I don't know if we need a larger key size. $DAY_JOB limits ref names
to ~200 bytes in a hook. I think GitHub does similar. But I'm worried
about the general masses who might be using our software and expect
ref names thus far to be as long as PATH_MAX on their system. Most
systems run PATH_MAX around 1024.
The limitation of needing native JARs, and having such a low compile
time constant, may be annoying to some.
>> A downside for JGit is getting these two open source projects cleared.

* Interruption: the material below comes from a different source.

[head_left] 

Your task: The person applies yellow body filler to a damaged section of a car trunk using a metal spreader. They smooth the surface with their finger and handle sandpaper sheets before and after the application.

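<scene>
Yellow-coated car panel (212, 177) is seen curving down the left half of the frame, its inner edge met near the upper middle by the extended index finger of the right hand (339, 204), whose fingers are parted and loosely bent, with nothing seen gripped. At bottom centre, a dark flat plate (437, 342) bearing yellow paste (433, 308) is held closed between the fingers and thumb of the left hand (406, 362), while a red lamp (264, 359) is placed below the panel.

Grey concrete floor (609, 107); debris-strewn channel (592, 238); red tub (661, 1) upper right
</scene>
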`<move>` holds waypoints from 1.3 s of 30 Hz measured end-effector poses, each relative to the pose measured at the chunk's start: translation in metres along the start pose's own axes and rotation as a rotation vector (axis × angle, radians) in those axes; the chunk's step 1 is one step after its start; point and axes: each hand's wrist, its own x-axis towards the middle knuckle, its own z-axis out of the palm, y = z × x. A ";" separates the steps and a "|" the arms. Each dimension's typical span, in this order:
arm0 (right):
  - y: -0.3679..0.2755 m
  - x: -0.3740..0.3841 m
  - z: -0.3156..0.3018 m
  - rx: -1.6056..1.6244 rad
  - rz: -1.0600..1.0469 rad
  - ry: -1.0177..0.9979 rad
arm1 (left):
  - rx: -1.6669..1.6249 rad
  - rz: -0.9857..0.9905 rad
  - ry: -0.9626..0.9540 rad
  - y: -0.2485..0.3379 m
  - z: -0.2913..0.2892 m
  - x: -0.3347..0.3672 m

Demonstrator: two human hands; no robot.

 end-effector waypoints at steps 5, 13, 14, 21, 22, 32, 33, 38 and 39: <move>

>> We would have to get approval from our sponsor (Eclipse Foundation) to
>> use both lmdbjava (Apache License) and LMDB (LMDB license).
> I can't speak for the other contributors, but I'm happy to review LmdbJava's
> license if this assisted. For example changing to the OpenLDAP License would
> seem a reasonable variation given users of LmdbJava already need to accept
> the OpenLDAP License to use it. Kristoffer, do you have thoughts on this?
Thanks for considering it, but please don't change your licensing just
because of JGit. Its unlikely we can use LMDB for a lot of technical
>> Plus it
>> looks like lmdbjava still relies on local disk and isn't giving us a
>> way to patch in a virtual filesystem the way I need to at $DAY_JOB.
> LMDB's mdb_env_open requires a const char* path, so we can pass through any
> char array desired. But I think you'll find LMDB native can't map to a
> virtual file system implemented by JVM code (the LMDB caveats section has
> further local file system considerations).
Mostly at $DAY_JOB its because we can't virtualize the filesystem
calls the C library is doing.
In git-core, I'm worried about the caveats related to locking. Git
tries to work nicely on NFS, and it seems LMDB wouldn't. Git also runs
fine on a read-only filesystem, and LMDB gets a little weird about
that. Finally, Git doesn't have nearly the risks LMDB has about a
crashed reader or writer locking out future operations until the locks
have been resolved. This is especially true with shared user
repositories, where another user might setup and own the semaphore.